Mahler, bu büyük zaferden sekiz ay sonra 50 yaşında hayata gözlerini yumdu. Bir yıl sonra Mengelberg Amsterdam'da, Zemlinsky ise Prag'da eserin ilk seslendirilişini gerçekleştirdi. Sonraki üç yıl, Avrupa genelinde yaklaşık yirmi kez daha seslendirildi. New York'taki ilk seslendirilişini ise Stokowsky üstlendi.

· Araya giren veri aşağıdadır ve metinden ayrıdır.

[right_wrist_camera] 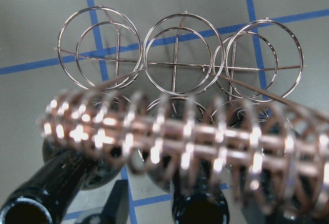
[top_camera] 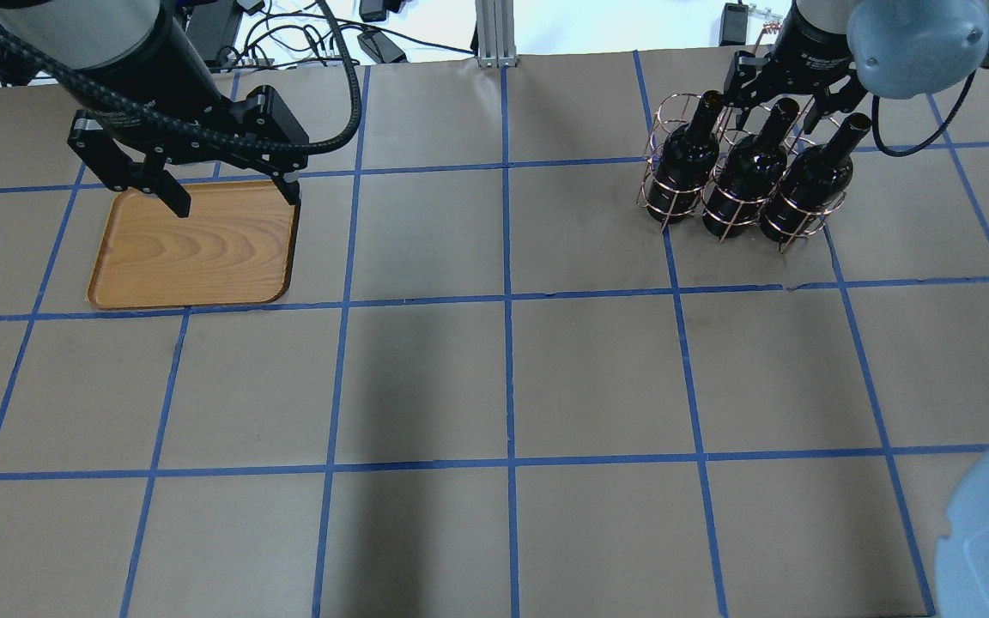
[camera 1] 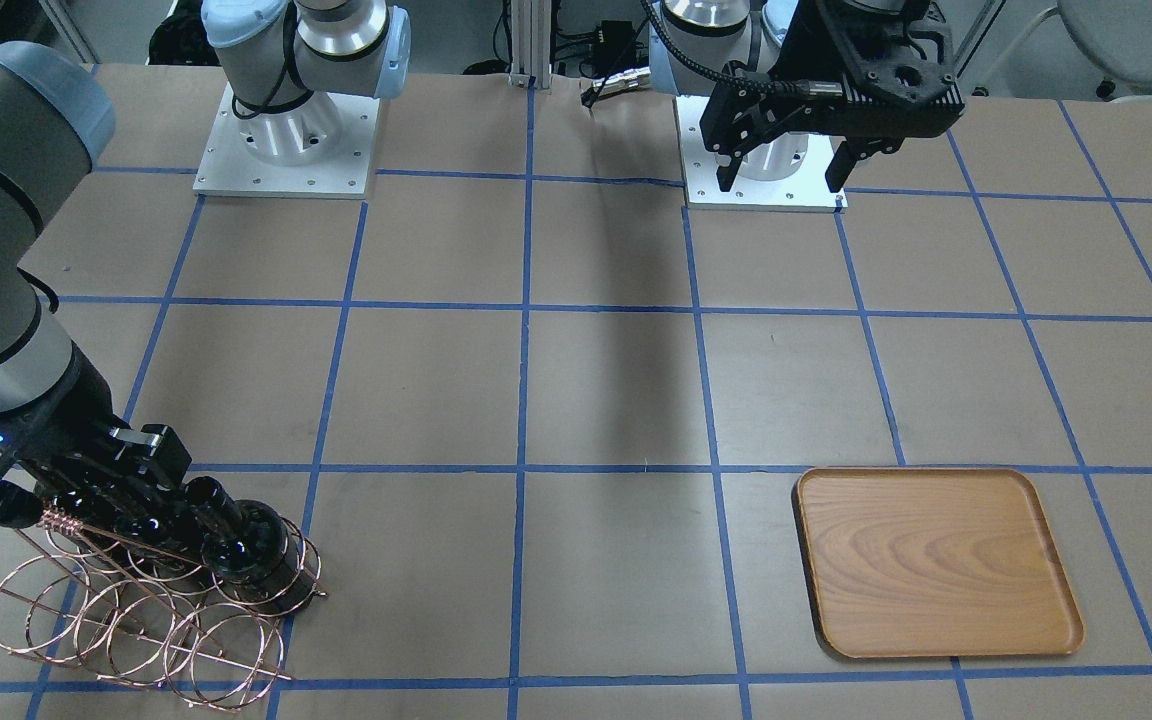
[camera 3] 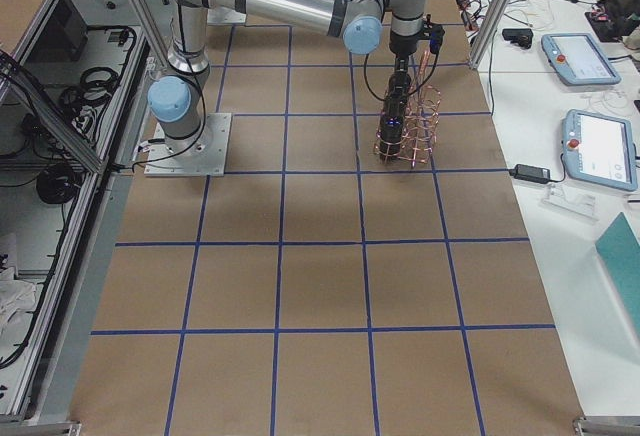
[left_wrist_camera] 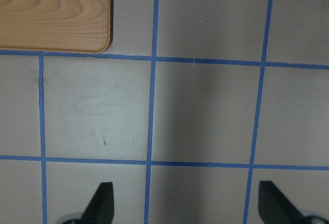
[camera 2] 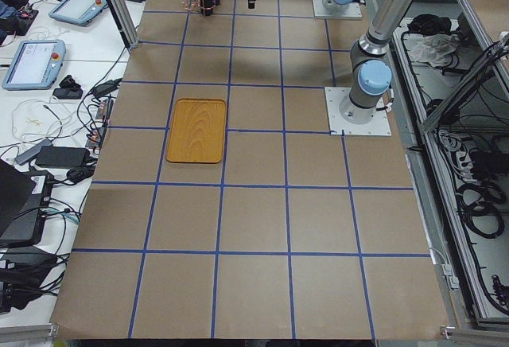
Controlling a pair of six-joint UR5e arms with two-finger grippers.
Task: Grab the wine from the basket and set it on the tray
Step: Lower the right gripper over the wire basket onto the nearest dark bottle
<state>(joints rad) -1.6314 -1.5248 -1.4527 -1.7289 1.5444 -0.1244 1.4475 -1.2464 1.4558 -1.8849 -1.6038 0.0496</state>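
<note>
**Inspector:** Right gripper (top_camera: 776, 99) is lowered over the basket (camera 1: 126, 625). Its fingers stand either side of the neck of the middle wine bottle (top_camera: 745, 176). In the overhead view they sit wider than the neck, so I record them as apart, with nothing clamped.

**Clerk:** Why take it by the neck?

**Inspector:** Wire loops ring each bottle's body, and the two outer bottles (top_camera: 682, 163) press close on either side. The neck is the only part standing free above the rack. The coiled handle (right_wrist_camera: 180, 136) runs right under the wrist, so in my judgement the approach is narrow.

**Clerk:** Where does the wine stand?

**Inspector:** All three bottles are upright in the row of loops nearer the robot. The far row holds none.

**Clerk:** And the other arm?

**Inspector:** Left gripper (camera 1: 781, 185) hangs high over the table (top_camera: 503, 386) on the tray's side, jaws wide and holding nothing. I judge it parked out of the way.

**Clerk:** The tray?

**Inspector:** The tray (top_camera: 194, 257) lies flat and well apart from the basket, towards the other end of the table, with no bottle on it.

**Clerk:** Risks?

**Inspector:** The bottle will likely need a straight vertical lift to clear its loop. Glossy glass may slip in a light grip.
</note>
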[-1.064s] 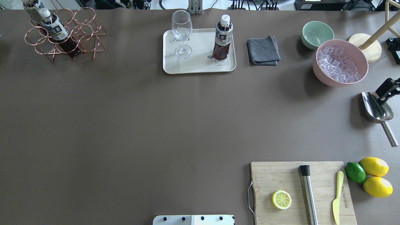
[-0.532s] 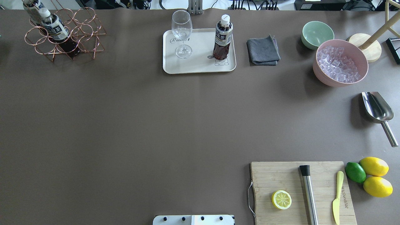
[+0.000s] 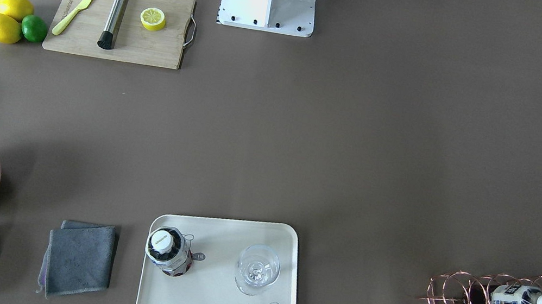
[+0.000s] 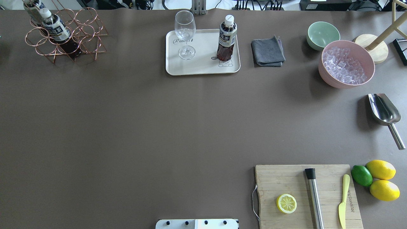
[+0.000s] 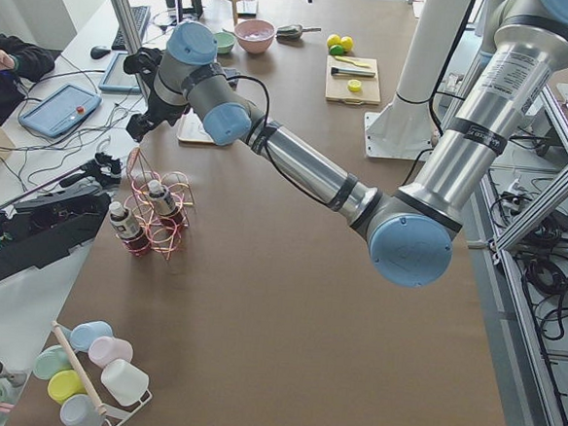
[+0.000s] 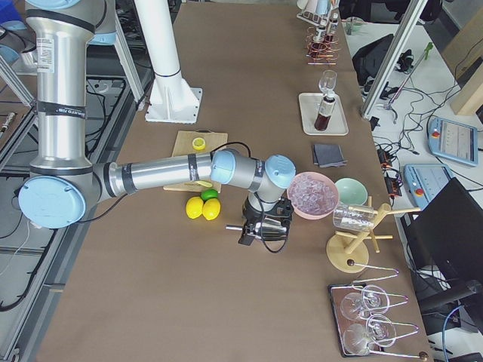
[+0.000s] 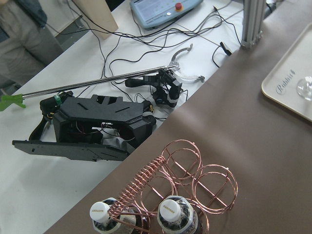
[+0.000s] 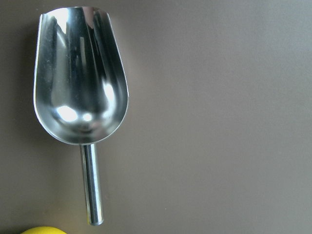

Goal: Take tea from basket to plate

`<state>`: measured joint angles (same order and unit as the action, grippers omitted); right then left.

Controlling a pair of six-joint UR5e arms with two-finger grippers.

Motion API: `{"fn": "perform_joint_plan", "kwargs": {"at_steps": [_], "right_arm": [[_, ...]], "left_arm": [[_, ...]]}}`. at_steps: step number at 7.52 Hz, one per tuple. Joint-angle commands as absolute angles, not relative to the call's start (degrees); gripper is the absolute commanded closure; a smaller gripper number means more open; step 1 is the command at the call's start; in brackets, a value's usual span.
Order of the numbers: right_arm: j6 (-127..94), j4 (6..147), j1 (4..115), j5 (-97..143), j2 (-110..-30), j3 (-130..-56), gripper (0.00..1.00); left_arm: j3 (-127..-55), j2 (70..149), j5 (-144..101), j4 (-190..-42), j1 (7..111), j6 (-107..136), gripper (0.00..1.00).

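One tea bottle (image 4: 226, 39) stands upright on the cream plate (image 4: 203, 65), next to a stemmed glass (image 4: 185, 35); it also shows in the front view (image 3: 168, 252) on the plate (image 3: 213, 302). Two more tea bottles (image 4: 55, 28) (image 4: 33, 6) stand in the copper wire basket (image 4: 86, 31) at the far left; their caps show in the left wrist view (image 7: 170, 210). My left gripper (image 5: 143, 115) hangs above the basket (image 5: 157, 214); I cannot tell if it is open. My right gripper (image 6: 260, 230) hovers over a steel scoop (image 8: 80, 78); I cannot tell its state.
A grey cloth (image 4: 267, 51), a mint bowl (image 4: 322, 34) and a pink bowl of ice (image 4: 346, 65) lie right of the plate. A cutting board (image 4: 286, 181) with a lemon half, muddler and knife is near right, beside lemons and a lime (image 4: 361, 175).
My right gripper, seen at the right edge of the overhead view by the scoop, has moved out of that view. The bottles, plate and basket have not moved.
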<state>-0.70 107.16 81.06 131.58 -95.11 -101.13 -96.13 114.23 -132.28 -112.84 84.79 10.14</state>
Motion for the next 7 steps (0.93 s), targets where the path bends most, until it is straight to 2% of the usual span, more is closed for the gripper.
{"fn": "perform_joint_plan", "kwargs": {"at_steps": [1, 2, 4, 6, 7], "right_arm": [[-0.7, 105.73, 81.47, 131.84, -94.49, -100.46, 0.01], [-0.79, 105.73, 81.65, 129.83, -92.92, -100.72, 0.01], [-0.62, 107.73, 86.62, 130.25, -93.07, -104.47, 0.01], [0.09, 114.13, 89.64, 129.29, -95.34, -108.71, 0.01], [0.09, 113.56, 88.26, 130.42, -95.19, -104.81, 0.01]], "left_arm": [[-95.11, 112.95, -132.36, -113.47, 84.99, 21.97, 0.02], [-94.14, 110.68, -132.28, -113.03, 85.69, 21.8, 0.02], [-86.86, 110.04, -132.19, -113.73, 85.61, 21.36, 0.02], [-86.31, 105.85, -133.24, -111.37, 85.61, 21.18, 0.02], [-84.31, 105.21, -136.72, -106.31, 85.69, 19.7, 0.02]]}}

Mahler'in provalardaki asistanı Otto Klemperer'in daha sonra aktardığı üzere: "Her zaman daha fazla netlik, daha fazla ses, daha dinamik kontrast istedi. Provalar sırasında bir noktada bize döndü ve şöyle dedi: ‘Ölümümden sonra bir şeylerin doğru olmadığını hissettiğinizde, değişiklik yapın. Bunu yapmak sadece hakkınız değil, aynı zamanda boynunuzun borcudur." Sahnedeki bin kişiye rağmen çıkan ses Mahler'e yeterli gelmiyordu. Korodaki vokalist sayısının daha fazla olmasını başından beri talep etmişti. Mekânı dahi küçük buluyordu. Engin, uçsuz bucaksız bir ruha sahipti. Amerika'da bir gezide Niagara Şelaleleri'ni ilk kez ziyaret ettiği sırada ilk söylediği şey "İşte bu, fortissimo!" olmuştu.